* [Assignment]
Where the data below contains pictures, omit them; output the rest word for word.

______________________________

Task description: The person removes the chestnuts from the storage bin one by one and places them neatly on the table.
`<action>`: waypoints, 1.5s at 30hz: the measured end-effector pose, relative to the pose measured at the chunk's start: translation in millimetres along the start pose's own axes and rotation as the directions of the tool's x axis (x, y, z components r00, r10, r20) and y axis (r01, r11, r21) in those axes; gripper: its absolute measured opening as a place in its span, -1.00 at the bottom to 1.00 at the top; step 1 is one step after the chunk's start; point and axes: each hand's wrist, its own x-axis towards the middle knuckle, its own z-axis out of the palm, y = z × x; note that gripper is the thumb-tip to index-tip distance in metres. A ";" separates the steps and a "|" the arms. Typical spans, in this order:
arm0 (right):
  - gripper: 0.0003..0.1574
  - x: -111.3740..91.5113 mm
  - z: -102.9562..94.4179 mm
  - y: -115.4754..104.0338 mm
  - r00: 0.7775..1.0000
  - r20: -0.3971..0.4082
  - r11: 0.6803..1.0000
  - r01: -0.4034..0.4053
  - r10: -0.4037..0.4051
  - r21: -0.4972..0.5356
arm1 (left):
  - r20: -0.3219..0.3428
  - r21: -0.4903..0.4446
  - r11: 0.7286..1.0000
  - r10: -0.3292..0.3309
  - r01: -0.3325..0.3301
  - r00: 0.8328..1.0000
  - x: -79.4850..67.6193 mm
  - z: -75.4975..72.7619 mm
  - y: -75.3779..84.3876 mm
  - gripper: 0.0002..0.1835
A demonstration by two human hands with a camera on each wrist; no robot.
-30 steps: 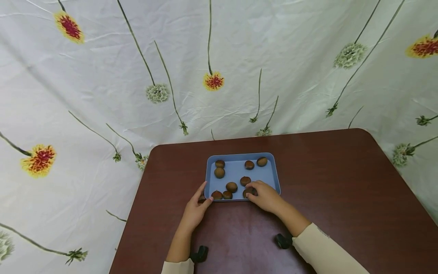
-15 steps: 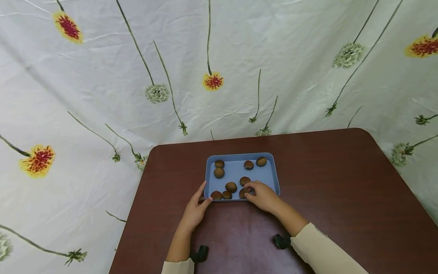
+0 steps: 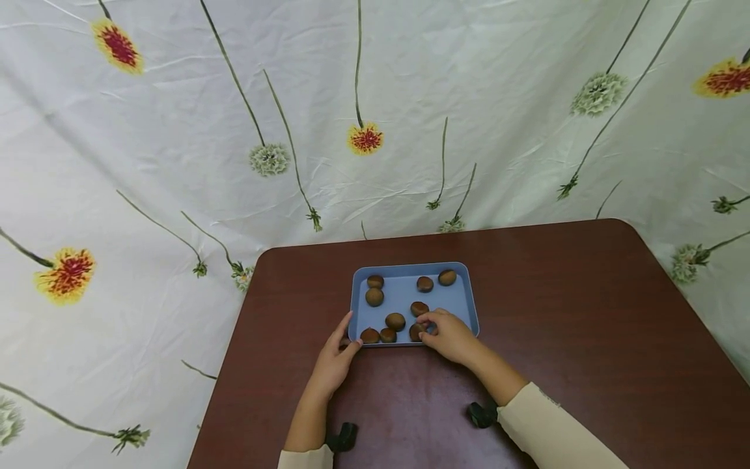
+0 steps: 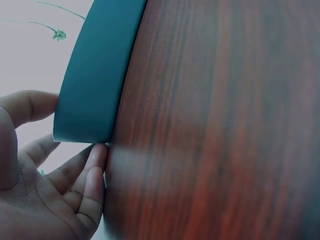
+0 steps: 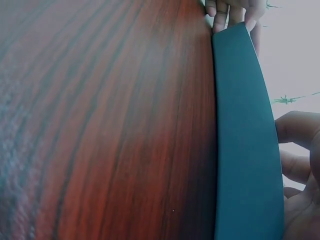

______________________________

* [Written answer]
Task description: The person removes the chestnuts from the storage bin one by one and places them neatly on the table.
`<action>`: waypoints, 1.5s at 30hz: the measured end-effector pose, relative to the pose measured at the chunk's start: translation in millimetres along the start pose's own axes and rotation as the directions of the tool's x axis (x, y, z components r00, r10, r20) and y axis (r01, r11, r21) in those axes; gripper: its absolute measured opening as a place in its span, -1.00 at the bottom to 1.00 at the top; step 1 is one step after the chunk's start; point and axes: each hand's wrist, its own x-axis towards the middle knuckle, its own z-axis out of the palm, y = z × x; note that gripper is the thumb-tip to index-tip distance in metres. A ";" separates the steps and a "|" the arms. Typical spans, in this order:
arm0 (right):
  - gripper: 0.0003..0.1574
  - x: -111.3740..91.5113 mm
  - z: -102.9562..94.4179 mm
  - y: -115.4754..104.0338 mm
  - r00: 0.7775..1.0000
  - r20: -0.3971..0.4082
  - r11: 0.6803..1.0000
  - r01: -0.4034..0.4053
  - r10: -0.4037..0.4051
  - r21: -0.4972..0.5356
arm1 (left):
  - r20: -0.3219..0.3428
  - r21: -0.4903..0.4446
  - r11: 0.7286..1.0000
  - r10: -0.3292..0.3309
  - r01: -0.3325..0.3301
  - r00: 0.8328..1.0000
  - x: -79.4850..67.6193 mm
  - z: -75.4975..72.7619 mm
  - y: -75.3779..84.3876 mm
  - gripper: 0.0002..0.1835
A demonstration by two human hands with a camera on each wrist; no robot.
-30 steps: 
-15 steps: 
+0 steps: 
+0 steps: 
+0 steps: 

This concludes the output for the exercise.